→ **What to work on**:
Find the word "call" in the listing below, then return every line it appears in.

→ **Input data**:
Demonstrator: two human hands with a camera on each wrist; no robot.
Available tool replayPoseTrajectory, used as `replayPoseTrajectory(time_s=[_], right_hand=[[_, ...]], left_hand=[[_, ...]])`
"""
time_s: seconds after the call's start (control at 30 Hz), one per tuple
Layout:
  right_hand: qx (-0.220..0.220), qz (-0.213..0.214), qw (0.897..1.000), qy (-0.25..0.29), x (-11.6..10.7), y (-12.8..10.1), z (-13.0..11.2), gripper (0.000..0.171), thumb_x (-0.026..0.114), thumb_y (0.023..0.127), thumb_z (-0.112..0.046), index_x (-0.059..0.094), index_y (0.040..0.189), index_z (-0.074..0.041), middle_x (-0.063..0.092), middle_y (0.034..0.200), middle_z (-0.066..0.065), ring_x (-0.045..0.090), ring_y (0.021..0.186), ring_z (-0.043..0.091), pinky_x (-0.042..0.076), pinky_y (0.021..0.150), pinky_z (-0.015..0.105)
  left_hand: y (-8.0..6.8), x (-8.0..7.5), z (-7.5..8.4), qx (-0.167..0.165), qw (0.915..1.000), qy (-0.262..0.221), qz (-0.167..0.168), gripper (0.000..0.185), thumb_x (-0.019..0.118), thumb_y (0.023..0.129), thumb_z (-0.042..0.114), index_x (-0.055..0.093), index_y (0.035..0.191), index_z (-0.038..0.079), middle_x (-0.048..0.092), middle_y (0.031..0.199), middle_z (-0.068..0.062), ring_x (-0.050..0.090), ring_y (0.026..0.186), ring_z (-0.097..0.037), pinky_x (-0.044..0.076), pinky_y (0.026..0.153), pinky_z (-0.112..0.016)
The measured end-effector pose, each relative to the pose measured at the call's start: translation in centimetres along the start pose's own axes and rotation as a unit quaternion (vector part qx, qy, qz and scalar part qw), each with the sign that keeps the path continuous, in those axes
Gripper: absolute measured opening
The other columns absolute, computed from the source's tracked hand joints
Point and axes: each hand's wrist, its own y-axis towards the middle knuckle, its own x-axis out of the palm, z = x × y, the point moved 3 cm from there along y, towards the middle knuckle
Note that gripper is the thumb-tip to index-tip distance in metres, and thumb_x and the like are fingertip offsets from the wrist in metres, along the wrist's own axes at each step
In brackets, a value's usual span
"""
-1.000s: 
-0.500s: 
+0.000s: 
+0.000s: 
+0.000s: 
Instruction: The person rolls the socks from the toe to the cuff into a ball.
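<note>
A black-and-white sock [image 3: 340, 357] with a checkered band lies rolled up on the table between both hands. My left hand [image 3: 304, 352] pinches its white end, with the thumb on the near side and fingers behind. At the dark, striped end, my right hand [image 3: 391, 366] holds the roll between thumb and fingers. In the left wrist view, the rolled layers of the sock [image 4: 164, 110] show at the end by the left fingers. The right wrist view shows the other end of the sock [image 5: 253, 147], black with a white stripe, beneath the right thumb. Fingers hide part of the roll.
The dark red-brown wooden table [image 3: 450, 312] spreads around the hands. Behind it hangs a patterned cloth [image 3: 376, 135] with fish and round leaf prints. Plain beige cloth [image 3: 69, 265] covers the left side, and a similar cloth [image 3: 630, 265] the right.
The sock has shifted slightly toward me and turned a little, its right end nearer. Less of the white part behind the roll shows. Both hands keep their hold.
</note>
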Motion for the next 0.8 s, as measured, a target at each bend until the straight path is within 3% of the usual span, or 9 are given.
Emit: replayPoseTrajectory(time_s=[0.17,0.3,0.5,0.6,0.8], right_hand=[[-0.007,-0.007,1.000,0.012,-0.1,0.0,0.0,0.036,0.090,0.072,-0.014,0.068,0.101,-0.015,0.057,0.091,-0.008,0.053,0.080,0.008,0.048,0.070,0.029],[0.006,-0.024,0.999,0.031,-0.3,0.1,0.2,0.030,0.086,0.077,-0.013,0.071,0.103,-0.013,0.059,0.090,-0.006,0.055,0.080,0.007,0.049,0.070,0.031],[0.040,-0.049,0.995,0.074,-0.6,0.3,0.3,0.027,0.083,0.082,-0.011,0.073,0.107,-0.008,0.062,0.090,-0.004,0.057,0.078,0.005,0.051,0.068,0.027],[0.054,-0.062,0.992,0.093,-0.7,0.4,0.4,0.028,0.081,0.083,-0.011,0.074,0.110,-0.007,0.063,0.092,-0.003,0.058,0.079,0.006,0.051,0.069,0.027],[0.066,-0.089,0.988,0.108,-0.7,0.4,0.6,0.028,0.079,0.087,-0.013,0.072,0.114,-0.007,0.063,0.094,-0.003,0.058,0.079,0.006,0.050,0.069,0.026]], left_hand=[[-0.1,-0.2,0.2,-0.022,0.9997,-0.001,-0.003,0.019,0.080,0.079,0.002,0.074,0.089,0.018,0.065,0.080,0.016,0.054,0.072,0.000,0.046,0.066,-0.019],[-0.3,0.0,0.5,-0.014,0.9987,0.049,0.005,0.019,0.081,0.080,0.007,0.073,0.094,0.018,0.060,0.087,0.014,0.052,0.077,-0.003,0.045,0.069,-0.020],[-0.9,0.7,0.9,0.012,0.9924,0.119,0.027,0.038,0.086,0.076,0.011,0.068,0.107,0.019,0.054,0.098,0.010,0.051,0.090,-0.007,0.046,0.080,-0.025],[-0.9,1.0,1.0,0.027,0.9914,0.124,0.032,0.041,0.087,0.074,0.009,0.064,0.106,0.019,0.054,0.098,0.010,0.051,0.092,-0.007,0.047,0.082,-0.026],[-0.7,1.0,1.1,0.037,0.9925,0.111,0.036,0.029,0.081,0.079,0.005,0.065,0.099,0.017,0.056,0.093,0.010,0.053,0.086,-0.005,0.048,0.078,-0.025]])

→ **Exercise response**:
time_s: seconds after the call's start (control at 30 Hz), one per tuple
The measured end-effector pose, each relative to the pose measured at the call's start: translation in centimetres along the start pose's own axes and rotation as a unit quaternion (vector part qx, qy, qz and scalar part qw), each with the sign that keeps the path continuous, in those axes

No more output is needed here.